OCEAN CITY — Beachgoers should be wary of debris left over from Hurricane Sandy that will steadily appear from underneath sand and wash up in the surf this summer, city officials say.
Asphalt, wood, plastic, wires and other materials that were embedded in sand immediately after the storm have been turning up in the city, Business Administrator Mike Dattilo said at Thursday night’s City Council meeting, and will continue to do so as wind, water and foot traffic erodes the sand.
Much of that debris was left in sand pushed by machines off city streets and back onto beaches in the days and weeks after the storm in many coastal communities. There is also hundreds of miles of dune fencing that was washed away and may still be out to sea, making it a potential statewide issue.

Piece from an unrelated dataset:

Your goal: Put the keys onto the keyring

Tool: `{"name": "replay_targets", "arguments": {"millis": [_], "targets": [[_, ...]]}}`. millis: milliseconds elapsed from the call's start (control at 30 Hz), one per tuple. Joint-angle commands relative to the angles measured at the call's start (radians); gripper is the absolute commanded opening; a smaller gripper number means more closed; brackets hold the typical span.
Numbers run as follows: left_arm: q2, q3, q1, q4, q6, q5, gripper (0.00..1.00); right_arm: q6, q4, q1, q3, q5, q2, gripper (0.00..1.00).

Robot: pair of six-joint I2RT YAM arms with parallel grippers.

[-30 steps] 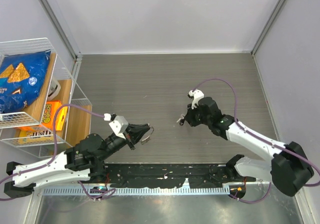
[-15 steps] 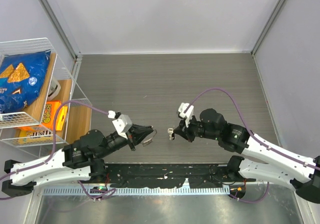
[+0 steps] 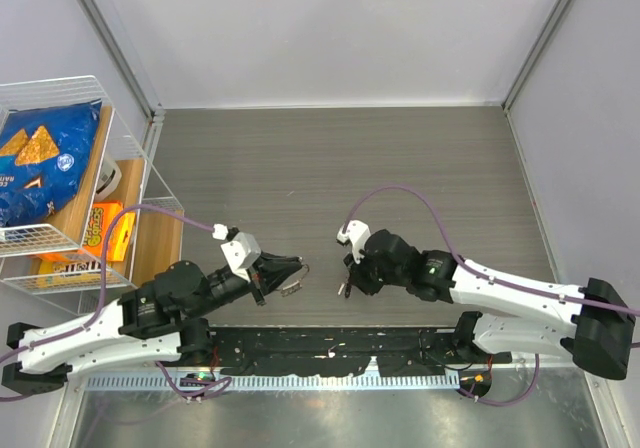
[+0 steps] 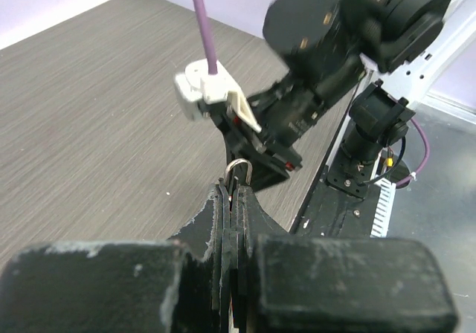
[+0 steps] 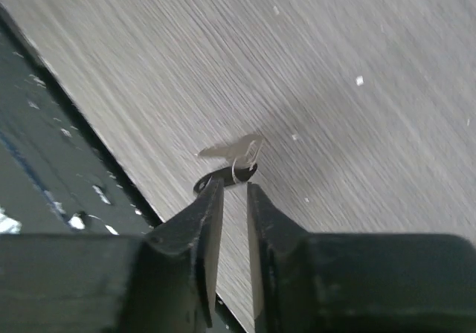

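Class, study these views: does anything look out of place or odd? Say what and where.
Yes. A couple of keys sit just beyond the right end effector, whose fingers stand slightly apart with nothing between them. They look loose, away from the keyring pinched in the left end effector.

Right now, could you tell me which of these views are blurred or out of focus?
Top external: sharp, evenly lit. Right wrist: table streaked with motion blur, keys soft. Left wrist: its own fingers out of focus, keyring fairly crisp, right arm smeared.
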Motion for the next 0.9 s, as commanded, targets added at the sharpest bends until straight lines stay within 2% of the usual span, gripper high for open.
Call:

Dattilo said sand scraped off streets was sorted as best workers could in the aftermath of the emergency, but they could not have found it all. In the southern end of the island, the cleanest sand was used for walking and bathing areas, while potentially littered sand was used to create a berm to protect properties in that area.
For that reason, the city is asking people not to walk on the berms in the south end and only cross at designated walkways. The city has been working to remove whatever becomes exposed.
“We’re going to be as diligent as ever to make sure there are no materials on the beach that will cause any problems,” Dattilo said.
This may be less of a problem in the north end of Ocean City because of the on-going beach replenishment project there. That sand is pumped from an offshore site and is screened on its way to the beach, and may cover up any materials left from the storm.
Sand is being trucked in to the south end to help build up beaches there. Some residents apparently have thought that mined sand included the debris, but Dattilo said that is not true. He said some clay was included in the sand and appeared to look like concrete, but it will look more natural as it mixes with native beach sand and is bleached by the sun.
Councilman Pete Guinosso said he has heard such concerns from people in that area.
“It’s still unsettling when you see asphalt sitting up on a berm,” he said.
Dattilo agreed. In addition to city workers removing debris that turns up, he said, locals have helped by alerting the city of debris they find. He also said they would put up dune fence to keep people off the berms.
On top of all that, he said, beachgoers should be vigilant through this first summer after the storm.
Both of the beach replenishment projects in Ocean City should be finished by mid-June, at the latest.